Reducing the TCO of Kafka | Kafka on Public Cloud

How to reduce the TCO of Kafka on public cloud? In today’s digital landscape, optimising costs and increasing efficiencies are top priorities for organisations. This is especially true when it comes to deploying Kafka clusters in the cloud. Public cloud services have seen tremendous growth in recent years, with organisations strategically investing in data infrastructure and analytics while also looking to save money. However, there are hidden costs associated with implementing distributed solutions in the cloud.

Over the 30+ Enterprise engagements we have explored a number of ways to demystify and reduce cloud costs for Kafka clusters. We will share lessons learned from the field, drawing from the experiences of Kafka experts and enterprise companies. Topics covered will include techniques to optimise Kafka’s network transfer costs, configuring production and consumption to single and multi-zone environments, compression tools, and tuning the fan-out. By implementing these strategies, you can potentially reduce your cloud spend on Kafka clusters.

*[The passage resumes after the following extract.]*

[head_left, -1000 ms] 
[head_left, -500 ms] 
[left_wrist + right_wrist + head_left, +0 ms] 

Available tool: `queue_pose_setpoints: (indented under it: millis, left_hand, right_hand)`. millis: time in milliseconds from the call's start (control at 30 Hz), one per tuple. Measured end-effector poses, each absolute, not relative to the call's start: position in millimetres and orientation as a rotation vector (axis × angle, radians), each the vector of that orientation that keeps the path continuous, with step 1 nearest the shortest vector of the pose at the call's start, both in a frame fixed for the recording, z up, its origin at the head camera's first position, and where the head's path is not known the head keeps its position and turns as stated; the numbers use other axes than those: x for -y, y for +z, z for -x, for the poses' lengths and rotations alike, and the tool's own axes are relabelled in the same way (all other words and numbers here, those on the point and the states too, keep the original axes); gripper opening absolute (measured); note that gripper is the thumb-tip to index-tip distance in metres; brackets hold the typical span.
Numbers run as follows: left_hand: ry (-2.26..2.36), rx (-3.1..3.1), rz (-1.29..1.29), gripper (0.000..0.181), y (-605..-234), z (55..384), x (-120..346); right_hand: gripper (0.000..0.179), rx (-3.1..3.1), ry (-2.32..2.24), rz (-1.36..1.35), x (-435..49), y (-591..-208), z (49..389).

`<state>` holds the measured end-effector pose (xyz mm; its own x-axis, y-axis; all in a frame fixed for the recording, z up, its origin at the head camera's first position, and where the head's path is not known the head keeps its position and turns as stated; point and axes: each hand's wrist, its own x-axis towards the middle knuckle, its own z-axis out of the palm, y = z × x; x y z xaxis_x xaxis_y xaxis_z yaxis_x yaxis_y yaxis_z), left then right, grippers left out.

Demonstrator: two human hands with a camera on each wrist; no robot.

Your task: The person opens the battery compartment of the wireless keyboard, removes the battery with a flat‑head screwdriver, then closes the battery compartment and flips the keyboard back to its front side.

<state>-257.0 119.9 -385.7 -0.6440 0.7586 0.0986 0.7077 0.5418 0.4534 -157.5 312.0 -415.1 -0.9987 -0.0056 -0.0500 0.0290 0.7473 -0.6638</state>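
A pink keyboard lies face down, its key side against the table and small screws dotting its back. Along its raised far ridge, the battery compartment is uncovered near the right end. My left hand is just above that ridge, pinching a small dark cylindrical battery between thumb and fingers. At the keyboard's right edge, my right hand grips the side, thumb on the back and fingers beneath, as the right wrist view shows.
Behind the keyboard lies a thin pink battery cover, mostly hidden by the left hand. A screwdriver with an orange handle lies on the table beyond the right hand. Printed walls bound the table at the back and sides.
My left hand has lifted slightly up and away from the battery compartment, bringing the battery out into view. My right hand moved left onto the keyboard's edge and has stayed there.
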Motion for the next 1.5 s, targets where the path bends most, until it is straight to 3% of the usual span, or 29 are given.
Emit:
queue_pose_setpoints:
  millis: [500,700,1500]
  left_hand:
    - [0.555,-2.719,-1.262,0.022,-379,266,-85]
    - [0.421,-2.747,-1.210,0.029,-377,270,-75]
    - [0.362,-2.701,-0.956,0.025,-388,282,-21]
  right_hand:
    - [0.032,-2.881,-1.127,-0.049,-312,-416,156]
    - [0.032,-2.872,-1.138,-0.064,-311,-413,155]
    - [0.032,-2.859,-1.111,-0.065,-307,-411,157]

Reducing TCO of Kafka: Understanding the Public Cloud Landscape

The adoption of public cloud shows no signs of slowing down, with real-time analytics leading the charge. Organisations are increasingly using cloud services for these real-time data infrastructure and analytics needs, but there are hidden costs involved in implementing distributed solutions. When deploying Kafka clusters in the cloud, it is important to optimise costs and increase efficiencies. Without the correct planning and architecture, things can get very expensive – FAST!

Reducing TCO of Kafka: How to calculate your Kafka cluster size?

Before deploying Kafka on public cloud it is crucial to analyse your needs and estimate your workload growth. This starts by estimating your throughput needs, you can get a rough estimate using this calculator. The calculator should Identify the number of brokers and other resources required to achieve your baseline, from which you can then work this into your cloud resources. You should always track usage, and monitor spending related to infrastructure usage, you can optimise for compute and throughput while saving costs. It is also important to evaluate your approach and compare it to previously established standards in order to have a profitable way of deploying Kafka.

Kafka on Public Cloud: Kafka compute options

When deploying Kafka, you have the option to use either virtual machines or Kubernetes. For high-performance deployments, the preferred instance types are memory optimised with a minimum of 4 vCPU and 16GB of RAM. These instance types are commonly used for log processing, data warehousing, and database-based workloads. It is important to choose the right instance types based on your performance and cost-saving requirements.

Storage optimisation

Using the Simple EventSizer you are able to properly calculate the amount of storage your cluster needs for your desired retention period. If you are using AWS, it offers EBS storage, which eliminates replication overhead and allows for quick and easy reassignment to a new instance in case of failure. Additionally, when KIP-405 tiered storage becomes a reality, you can reduce compute costs for certain high-retention use cases without increasing broker counts or scaling storage.

Kafka networking costs

Networking is a major area where costs are incurred when deploying Kafka clusters. It is important to carefully position producers and consumers across availability zones for reliability and resiliency purposes. While in-zone consumption and production can reduce cross AZ traffic, it is generally recommended to spread consumers and producers across multiple availability zones. By analysing the network fan-out and productionizing it efficiently, you can minimise networking costs. If you are unsure how to architect a cost efficient solution, always consult the Kafka Experts at OSO.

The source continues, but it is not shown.